◆ YOUR TASK:
In the entries below, find the line containing "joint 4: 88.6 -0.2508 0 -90" and the line containing "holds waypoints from". Copy those two lines and everything between them exactly, and only that.

◆ AVAILABLE DATA:

-*-*-

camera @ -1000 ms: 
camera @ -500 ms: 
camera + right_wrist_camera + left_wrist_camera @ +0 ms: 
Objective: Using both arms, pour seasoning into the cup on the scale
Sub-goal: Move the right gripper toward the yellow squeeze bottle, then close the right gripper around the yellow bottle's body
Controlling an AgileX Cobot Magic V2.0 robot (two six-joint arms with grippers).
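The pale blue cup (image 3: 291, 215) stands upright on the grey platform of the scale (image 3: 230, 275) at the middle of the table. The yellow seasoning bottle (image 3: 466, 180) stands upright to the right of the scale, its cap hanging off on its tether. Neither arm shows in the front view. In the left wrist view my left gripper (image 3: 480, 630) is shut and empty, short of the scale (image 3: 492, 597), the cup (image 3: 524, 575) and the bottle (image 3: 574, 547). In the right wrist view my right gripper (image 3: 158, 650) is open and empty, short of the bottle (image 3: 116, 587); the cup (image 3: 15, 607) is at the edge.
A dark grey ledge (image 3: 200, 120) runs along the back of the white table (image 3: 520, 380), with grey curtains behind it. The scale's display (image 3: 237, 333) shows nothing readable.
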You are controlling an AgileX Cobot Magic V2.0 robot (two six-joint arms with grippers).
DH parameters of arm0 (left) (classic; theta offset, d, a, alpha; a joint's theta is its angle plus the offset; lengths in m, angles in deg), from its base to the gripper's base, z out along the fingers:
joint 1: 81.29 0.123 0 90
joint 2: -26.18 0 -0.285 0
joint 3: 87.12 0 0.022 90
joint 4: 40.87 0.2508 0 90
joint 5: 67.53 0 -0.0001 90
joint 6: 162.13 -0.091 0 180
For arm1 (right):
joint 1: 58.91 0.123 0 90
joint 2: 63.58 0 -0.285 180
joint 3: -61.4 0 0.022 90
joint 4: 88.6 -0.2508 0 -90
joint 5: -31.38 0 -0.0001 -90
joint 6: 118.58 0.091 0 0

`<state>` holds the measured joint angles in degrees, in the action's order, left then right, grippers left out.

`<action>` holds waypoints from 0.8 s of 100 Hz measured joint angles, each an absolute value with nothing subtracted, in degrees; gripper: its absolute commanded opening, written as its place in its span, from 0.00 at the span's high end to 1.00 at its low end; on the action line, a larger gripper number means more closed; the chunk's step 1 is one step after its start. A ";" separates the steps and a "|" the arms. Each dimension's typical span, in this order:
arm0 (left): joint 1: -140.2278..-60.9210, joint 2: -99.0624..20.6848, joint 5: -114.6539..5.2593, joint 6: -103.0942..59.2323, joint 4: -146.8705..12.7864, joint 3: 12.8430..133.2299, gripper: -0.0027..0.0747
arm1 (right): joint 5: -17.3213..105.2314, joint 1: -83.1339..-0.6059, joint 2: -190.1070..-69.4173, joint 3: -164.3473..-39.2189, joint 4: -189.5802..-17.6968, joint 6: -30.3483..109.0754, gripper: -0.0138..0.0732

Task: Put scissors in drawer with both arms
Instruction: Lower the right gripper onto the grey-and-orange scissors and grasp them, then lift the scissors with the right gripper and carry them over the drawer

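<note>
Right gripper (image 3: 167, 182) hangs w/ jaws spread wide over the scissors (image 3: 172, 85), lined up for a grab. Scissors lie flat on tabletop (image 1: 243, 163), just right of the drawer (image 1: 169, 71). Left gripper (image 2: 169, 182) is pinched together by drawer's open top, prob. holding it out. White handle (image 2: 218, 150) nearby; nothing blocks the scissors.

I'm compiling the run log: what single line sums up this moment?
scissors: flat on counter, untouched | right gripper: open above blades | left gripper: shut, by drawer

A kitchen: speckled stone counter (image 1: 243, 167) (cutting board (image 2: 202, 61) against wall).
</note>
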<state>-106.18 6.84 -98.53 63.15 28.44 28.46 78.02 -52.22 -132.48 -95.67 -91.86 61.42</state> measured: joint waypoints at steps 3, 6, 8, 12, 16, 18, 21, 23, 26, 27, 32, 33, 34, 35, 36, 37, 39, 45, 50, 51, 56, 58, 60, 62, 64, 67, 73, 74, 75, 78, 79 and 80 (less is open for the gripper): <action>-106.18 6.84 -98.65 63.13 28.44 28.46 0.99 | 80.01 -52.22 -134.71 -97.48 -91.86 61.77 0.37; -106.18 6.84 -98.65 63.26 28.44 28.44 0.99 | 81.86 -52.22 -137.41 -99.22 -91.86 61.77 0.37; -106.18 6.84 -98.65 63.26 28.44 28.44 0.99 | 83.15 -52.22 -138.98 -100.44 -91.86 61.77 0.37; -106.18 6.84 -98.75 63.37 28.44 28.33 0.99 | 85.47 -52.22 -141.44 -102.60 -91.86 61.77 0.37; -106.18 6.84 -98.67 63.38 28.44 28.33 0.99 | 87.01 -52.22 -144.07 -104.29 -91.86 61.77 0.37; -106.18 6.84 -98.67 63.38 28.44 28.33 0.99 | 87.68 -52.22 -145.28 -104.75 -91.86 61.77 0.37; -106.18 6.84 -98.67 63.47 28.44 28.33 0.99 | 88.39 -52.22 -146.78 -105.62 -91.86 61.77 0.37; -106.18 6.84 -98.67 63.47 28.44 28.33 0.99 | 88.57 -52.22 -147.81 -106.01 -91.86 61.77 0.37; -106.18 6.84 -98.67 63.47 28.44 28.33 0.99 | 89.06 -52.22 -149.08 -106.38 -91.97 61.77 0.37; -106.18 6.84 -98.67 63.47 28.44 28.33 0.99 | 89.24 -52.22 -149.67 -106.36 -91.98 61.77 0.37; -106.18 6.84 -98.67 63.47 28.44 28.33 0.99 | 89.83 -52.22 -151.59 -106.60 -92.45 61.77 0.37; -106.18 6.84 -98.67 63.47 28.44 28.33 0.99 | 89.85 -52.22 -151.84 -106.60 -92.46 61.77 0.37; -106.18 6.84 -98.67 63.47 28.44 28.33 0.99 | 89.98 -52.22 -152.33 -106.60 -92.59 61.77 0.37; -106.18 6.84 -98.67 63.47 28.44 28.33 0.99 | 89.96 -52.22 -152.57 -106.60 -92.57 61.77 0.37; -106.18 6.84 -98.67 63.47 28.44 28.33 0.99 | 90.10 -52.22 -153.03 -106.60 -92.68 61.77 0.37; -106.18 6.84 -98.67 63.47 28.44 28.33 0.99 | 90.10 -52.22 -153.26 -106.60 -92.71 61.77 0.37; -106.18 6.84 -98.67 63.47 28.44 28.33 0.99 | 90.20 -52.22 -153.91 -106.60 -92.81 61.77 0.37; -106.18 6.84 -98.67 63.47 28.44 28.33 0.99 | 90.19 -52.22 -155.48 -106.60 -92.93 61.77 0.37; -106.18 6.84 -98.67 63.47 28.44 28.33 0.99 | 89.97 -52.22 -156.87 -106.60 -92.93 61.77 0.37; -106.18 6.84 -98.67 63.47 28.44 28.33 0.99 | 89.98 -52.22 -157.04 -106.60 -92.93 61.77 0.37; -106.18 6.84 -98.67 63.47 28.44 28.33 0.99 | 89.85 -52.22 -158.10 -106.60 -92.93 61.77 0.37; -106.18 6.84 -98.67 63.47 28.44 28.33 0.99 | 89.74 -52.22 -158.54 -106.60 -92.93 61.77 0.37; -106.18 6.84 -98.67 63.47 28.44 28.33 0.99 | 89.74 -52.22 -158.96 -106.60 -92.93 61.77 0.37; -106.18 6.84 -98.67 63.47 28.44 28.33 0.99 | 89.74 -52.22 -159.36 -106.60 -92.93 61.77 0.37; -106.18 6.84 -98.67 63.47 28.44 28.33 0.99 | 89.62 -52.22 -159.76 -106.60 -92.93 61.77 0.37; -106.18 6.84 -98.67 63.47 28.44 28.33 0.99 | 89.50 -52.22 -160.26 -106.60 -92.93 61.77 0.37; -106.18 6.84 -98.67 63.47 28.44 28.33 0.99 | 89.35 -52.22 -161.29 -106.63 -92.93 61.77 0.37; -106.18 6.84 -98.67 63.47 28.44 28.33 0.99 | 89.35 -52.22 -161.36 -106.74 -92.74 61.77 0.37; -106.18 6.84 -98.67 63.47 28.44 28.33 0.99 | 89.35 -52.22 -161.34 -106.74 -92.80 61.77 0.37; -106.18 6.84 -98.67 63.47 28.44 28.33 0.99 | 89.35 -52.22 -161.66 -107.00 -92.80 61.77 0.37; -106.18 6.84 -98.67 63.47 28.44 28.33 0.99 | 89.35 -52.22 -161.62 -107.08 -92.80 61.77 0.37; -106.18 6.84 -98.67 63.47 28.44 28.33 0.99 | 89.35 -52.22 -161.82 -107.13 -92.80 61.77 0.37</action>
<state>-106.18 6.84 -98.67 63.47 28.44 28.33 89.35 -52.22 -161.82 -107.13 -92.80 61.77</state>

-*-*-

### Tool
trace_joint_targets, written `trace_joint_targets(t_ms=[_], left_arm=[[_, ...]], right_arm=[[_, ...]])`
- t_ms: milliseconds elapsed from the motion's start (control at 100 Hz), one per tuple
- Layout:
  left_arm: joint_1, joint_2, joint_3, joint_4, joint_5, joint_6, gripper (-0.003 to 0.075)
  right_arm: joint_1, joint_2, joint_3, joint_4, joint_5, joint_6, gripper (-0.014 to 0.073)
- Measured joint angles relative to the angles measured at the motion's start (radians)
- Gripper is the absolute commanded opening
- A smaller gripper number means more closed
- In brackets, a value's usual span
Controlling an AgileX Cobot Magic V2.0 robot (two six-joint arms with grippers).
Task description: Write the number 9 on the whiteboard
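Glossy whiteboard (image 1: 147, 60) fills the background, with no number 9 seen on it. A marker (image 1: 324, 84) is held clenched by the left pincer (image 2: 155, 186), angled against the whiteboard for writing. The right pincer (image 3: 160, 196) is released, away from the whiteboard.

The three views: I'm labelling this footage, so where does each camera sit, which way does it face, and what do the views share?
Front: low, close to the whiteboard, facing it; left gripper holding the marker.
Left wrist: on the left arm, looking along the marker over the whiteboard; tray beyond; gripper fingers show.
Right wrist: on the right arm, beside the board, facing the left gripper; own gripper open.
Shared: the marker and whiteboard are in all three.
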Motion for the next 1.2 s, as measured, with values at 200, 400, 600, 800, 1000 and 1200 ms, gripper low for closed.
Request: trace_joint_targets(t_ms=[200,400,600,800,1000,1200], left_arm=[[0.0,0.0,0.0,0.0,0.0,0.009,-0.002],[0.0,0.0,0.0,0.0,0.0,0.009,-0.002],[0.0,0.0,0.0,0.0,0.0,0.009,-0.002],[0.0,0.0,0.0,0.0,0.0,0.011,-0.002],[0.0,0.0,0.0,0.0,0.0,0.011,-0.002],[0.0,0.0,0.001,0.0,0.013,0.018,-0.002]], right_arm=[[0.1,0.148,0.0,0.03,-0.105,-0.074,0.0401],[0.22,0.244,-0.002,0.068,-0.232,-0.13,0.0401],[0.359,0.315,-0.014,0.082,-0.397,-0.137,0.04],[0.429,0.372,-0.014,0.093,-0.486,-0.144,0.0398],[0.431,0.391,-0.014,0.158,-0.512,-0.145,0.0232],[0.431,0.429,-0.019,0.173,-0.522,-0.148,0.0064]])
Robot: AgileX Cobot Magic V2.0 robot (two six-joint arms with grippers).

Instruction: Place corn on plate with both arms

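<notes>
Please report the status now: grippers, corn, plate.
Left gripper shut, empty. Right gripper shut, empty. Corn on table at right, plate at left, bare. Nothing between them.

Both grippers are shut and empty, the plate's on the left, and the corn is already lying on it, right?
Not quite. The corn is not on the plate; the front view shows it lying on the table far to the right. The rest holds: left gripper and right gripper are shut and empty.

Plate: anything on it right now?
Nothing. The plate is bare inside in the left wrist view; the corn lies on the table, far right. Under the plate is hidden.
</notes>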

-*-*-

◆ REPLY TO THE TASK:
joint 4: 88.6 -0.2508 0 -90
joint 5: -31.38 0 -0.0001 -90
joint 6: 118.58 0.091 0 0

`<state>` holds the measured joint angles in degrees, in the action's order, left then right, grippers left out.

`<action>` holds waypoints from 0.8 s of 100 Hz measured joint angles, each an absolute value with nothing subtracted, in degrees; gripper: its absolute commanded opening, written as its place in its span, from 0.00 at the span's high end to 1.00 at its low end; on the action line, a larger gripper number means more closed; the chunk's step 1 is one step after its start. A ";" separates the steps and a "|" the arms. Each dimension's typical span, in this order:

Nothing remains to be done for this exercise.